Community Home Entertainment
- Company type: Private
- Founded: 1983 (as a cable company, defunct 2007)
- Headquarters: The Bronx, New York, United States
- Products: Analog Cable Digital Cable High Speed Internet
- Website: https://web.archive.org/web/20061130143939/http://chesma.com/

= Community Home Entertainment =

American cable television company

Community Home Entertainment (CHE) is a former American cable television company which began providing analog cable services to the Bronx, New York, in 1983 with most customers residing in Co-op City.

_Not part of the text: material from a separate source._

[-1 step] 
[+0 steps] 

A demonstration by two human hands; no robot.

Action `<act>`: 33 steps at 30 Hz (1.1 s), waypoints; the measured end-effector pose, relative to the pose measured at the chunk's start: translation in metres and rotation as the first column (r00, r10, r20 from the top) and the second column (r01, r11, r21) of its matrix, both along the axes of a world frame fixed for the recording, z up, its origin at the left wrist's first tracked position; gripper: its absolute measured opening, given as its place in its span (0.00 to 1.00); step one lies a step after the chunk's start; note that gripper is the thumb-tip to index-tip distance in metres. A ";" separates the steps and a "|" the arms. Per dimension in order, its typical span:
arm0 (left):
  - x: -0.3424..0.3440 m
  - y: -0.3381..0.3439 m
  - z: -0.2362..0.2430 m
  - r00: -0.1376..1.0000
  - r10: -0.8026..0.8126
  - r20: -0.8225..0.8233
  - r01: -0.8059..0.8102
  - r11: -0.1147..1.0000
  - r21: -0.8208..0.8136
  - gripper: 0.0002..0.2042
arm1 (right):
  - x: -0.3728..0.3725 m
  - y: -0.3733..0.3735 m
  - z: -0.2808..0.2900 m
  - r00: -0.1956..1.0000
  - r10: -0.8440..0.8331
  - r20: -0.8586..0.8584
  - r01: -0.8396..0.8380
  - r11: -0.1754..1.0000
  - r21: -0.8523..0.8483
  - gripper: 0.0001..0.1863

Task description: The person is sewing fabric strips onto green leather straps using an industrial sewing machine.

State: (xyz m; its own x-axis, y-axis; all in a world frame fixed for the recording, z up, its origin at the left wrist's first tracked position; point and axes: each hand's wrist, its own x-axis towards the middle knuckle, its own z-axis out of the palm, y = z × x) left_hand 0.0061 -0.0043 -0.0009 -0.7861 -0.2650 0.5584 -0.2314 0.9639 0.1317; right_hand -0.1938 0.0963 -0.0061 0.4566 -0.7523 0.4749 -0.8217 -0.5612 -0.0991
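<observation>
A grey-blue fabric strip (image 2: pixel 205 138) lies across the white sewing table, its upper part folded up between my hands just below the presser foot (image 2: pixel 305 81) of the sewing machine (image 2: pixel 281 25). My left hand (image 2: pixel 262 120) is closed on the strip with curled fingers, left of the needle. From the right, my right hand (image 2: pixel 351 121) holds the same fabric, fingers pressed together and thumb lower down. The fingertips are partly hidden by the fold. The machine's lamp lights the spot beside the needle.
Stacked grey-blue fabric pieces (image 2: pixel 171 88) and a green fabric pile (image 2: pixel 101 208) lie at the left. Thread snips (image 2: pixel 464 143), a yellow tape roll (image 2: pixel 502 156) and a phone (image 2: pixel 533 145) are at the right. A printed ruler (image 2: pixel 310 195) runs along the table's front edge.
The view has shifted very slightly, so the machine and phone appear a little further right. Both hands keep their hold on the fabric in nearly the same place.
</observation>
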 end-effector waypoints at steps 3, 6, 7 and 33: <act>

Since then they have grown rapidly extending their offerings to broadband Internet and digital cable services.

==History==

Co-op City built-in TV cable network of the 35 buildings made set-top antennas unworkable when the state's largest Mitchell-Lama complex was built in the pre-cable 1960s, so each unit was connected by cable to a master antenna to receive broadcast TV channels free and in-house channels for a fee. CHE had only 16 employees dynamically servicing thousands of cable and high-speed Internet customers. CHE provided television services at affordable rates below the competition. Around 2004 the company launch digital cable service. Future plans were to include VOIP home calling, but that never happened. Cablevision purchased CHE in 2007, and agreed to spend $300,000 in building improvements to the cable infrastructure. Cablevision was purchased by Altice USA in 2015.